Chief of the Philippine National Police
- In office September 27, 2008 – September 14, 2010
- Preceded by: P/Dir. Gen. Avelino I. Razon Jr.
- Succeeded by: P/Dir. Gen. Raul M. Bacalzo

Personal details
- Born: Jesus Ame Verzosa December 25, 1954 (age 71) Dasol, Pangasinan Philippines
- Alma mater: Philippine Military Academy
- Police career
- Service: Philippine National Police
- Allegiance: Philippines
- Divisions: Criminal Investigation and Detection Group; Intelligence Group;
- Service years: 1976–2010
- Rank: Police Director General

= Jesus Verzosa =

Retired police general

Jesus Ame Verzosa (born December 25, 1954) is a Filipino retired police officer who served as the chief of the Philippine National Police.

==Early life and education==
Verzosa was born on December 25, 1954 at Dasol, Pangasinan to Pedro Verzosa, a retired Army colonel and Luz Ame Versoza. He then took his basic education at Muntinlupa, Rizal, graduating from NBP Reservation's Itaas Elementary School in 1967 and Muntinlupa High School in 1971, both as class valedictorian. He then entered the Philippine Military Academy and graduated as part of the "Magilas" Class of 1976. Among his classmates are former Armed Forces of the Philippines Chiefs of Staff Alexander Yano and Victor Ibrado, as well as former Thailand Mine Action Center Director General Tumrongsak Deemongkol.
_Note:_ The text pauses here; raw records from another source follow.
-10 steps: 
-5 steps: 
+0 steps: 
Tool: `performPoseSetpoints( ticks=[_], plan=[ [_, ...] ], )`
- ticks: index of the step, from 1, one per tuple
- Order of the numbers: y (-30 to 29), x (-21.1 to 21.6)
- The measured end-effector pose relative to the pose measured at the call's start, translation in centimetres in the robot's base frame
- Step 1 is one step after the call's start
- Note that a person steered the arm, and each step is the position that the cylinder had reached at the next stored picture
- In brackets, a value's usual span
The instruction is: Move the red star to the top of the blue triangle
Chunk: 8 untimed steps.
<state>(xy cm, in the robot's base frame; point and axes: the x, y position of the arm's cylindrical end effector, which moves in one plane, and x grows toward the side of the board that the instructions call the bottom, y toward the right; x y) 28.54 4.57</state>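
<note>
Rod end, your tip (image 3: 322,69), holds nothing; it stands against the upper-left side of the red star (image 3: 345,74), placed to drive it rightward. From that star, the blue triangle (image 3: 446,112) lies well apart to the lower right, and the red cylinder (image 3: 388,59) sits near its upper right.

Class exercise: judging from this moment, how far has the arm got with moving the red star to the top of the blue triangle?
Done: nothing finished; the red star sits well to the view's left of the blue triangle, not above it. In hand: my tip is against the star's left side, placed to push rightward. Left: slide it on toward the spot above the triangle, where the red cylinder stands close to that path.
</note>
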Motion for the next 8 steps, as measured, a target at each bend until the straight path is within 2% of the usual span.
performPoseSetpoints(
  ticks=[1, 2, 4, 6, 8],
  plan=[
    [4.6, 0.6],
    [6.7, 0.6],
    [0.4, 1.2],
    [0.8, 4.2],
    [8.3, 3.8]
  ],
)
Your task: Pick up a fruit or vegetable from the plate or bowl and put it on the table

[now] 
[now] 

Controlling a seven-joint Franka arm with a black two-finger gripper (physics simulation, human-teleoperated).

He later finished his Bachelor of Laws at Jose Rizal College in 1996, and earned his Master in Business Administration from Northwestern College in 2000.

== Career ==
Upon graduation in 1976, Verzosa was commissioned as a Second Lieutenant at the Philippine Constabulary. He was assigned to Mindanao initially as a platoon leader and later as company commander at the 54th PC Battalion. After this stint, he was assigned at the Philippine Constabulary Metropolitan Command and in 1986, became the Chief of the Intelligence and Investigation Branch of the Rizal PC/INP Command.

He also served as District Director of the Western Visayas Criminal Investigation Service, Commanding Officer of the 358th PC Company in Leyte, and Regional Officer of the 4th CIS Regional Office in Southern Tagalog. Interestingly, Verzosa was the chief of the 4th CIS Regional Office when the Sarmienta-Gomez slay case happened. He led the investigations that led to the arrest of Antonio Sanchez, the Mayor of Calauan, Laguna.

After his stint in 4th CIS, he served as City Director of the Baguio City Police Office, Regional Officer of the NCR CIG, Director of the PNP Aviation Security Group, and the PNP Intelligence Group. He also served as Police Regional Director of the Cordillera and CALABARZON Regions, before becoming the head of the Criminal Investigation and Detection Group, and PNP Deputy Director General for Administration.

On September 27, 2008, Verzosa was appointed by President Gloria Macapagal Arroyo to be the PNP Chief, replacing Avelino Razon. He retired early on September 14, 2010, replaced by General Raul Bacalzo.

=== Corruption scandal ===
On July 19, 2023, the Sandiganbayan found Versoza and other former police officials guilty for violation of Republic Act No. 3019 or the Anti-Graft and Corrupt Practices Act's Section 3 paragraph (e). It is due to an anomaly on acquiring rescue and patrol rubber boats for the PNP. In 2024, the Sandiganbayan acquitted Verzosa of graft in a case involving the anomalous purchase of second-hand helicopters for the PNP in 2009.